A nuestra generación poco le queda por hacer ya. Somos una generación que creció con la imagen del desarrollo, con la imagen del futuro redentor. Podemos visualizar un solo relato en esa memoria que comienza a fabricarse por allá en las décadas de los setenta y ochenta. La imagen del desarrollo es tan cultural que el primer gobierno socialista posdictadura, con Ricardo Lagos a la cabeza, vio el desarrollo en 2010 («El año 2010, para el bicentenario de nuestra Independencia, tendremos un país desarrollado, socialmente justo y culturalmente maduro»), y luego otros lo vieron en el año 2018 o 2025. Qué más da cuál sea el año, si lo relevante es que siempre se instale en el futuro, en la promesa. Tal vez solo nos queda escribir algunas líneas e intentar destapar algunas relaciones para que otros puedan observar el espectáculo que implica el crecimiento, el desarrollo, el éxito y el progreso.
Confiamos en que en las siguientes páginas usted pueda reflexionar sobre las imágenes, sobre el espectáculo del consumo y sobre lo que implica el discurso del desarrollo. En este trabajo queremos ofrecer la oportunidad de una mirada diferente a la geografía de Chile. Precisamente a esa geografía que se escapa de los mapas, de los Atlas y que, sin embargo, queda en otra retina: en la retina de las sensaciones, en la retina de las inquietudes, en la retina de lo que sabemos que molesta, pero no sabemos por qué. Tal como se ha dicho, busca hacer visible esa geografía imaginaria que muchas veces nos resulta ajena, precisamente por eso. Se busca dar cuenta de un territorio ausente en que quede a la vista la noción de un imaginario que nos ha impedido ver otras posibilidades que el mismo territorio nos ofrece.

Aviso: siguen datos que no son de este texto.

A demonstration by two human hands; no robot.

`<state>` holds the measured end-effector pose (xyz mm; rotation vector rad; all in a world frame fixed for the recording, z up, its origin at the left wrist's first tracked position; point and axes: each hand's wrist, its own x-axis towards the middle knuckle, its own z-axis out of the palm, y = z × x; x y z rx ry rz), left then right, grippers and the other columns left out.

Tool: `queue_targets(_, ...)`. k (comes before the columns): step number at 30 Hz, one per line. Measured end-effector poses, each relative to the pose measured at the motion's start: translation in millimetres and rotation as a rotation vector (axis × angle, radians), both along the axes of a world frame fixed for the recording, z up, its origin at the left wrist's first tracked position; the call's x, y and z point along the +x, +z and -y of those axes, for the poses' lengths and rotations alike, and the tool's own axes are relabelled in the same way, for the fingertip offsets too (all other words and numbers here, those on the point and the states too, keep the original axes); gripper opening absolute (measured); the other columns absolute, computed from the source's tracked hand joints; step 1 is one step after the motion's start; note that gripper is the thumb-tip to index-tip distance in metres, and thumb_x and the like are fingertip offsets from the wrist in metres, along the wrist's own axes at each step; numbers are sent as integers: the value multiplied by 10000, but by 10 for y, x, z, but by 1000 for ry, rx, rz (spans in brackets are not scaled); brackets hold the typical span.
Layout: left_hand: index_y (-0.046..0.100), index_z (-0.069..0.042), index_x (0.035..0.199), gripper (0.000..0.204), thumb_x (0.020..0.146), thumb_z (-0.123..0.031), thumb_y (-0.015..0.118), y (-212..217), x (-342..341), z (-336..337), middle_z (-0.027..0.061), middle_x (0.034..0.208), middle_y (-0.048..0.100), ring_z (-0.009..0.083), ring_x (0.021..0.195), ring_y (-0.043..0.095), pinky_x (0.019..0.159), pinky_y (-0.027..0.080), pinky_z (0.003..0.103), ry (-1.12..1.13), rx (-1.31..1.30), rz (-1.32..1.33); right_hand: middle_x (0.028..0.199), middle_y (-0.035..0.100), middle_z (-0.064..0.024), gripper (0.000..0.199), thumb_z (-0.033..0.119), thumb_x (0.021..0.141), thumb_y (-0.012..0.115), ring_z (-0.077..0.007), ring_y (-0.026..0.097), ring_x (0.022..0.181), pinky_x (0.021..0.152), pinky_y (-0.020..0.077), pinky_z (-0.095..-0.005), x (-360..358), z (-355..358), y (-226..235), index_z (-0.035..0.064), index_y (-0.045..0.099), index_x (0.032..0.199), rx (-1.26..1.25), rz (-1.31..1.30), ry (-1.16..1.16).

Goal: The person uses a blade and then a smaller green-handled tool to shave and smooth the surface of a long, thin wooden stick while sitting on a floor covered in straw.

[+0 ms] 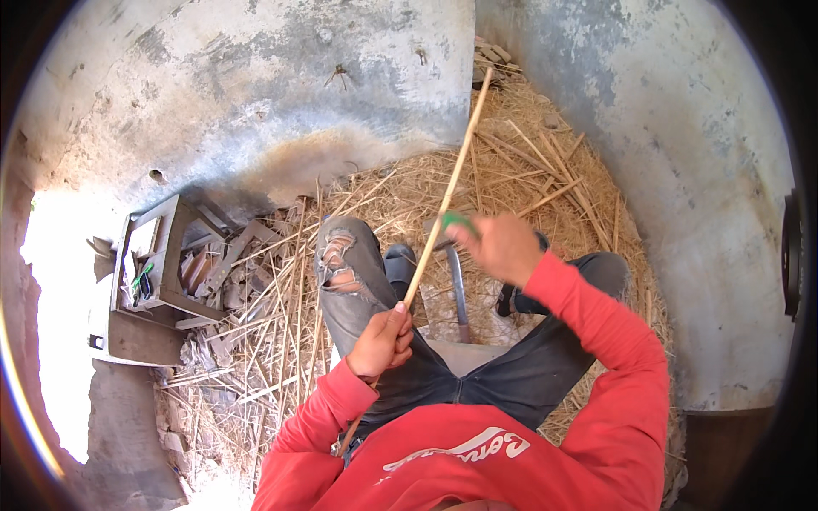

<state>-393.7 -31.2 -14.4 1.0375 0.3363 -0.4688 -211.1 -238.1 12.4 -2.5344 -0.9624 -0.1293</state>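
A long, pale wooden stick [461, 159] slants from beside my body up toward the far wall. My left hand [383, 343] is closed round its lower part, above my lap. Farther up, my right hand [508, 247] grips a small green object [460, 224] that meets or overlaps the stick; motion blur hides its exact kind. Between my legs lies a long tool [461, 294] with a grey shaft and a brown grip, its upper end partly hidden behind the stick and my hand.
Straw and shavings [545, 119] cover the floor around my feet, with loose sticks [558, 175] at the far right and more on the left. A small wooden cabinet [141, 336] stands at the left, beside scrap pieces. Worn plaster walls [256, 77] curve around me.
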Motion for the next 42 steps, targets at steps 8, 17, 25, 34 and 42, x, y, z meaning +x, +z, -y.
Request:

Este país de geografías imaginarias viene a mostrar una posibilidad de comprensión de nuestro territorio como una suerte de desvelo y posibilidad, como oportunidad y reto, en el que la geografía se entienda como resultado, como producción y no como condición previa, no como preexistencia, no como contenedor ni mucho menos como mero escenario.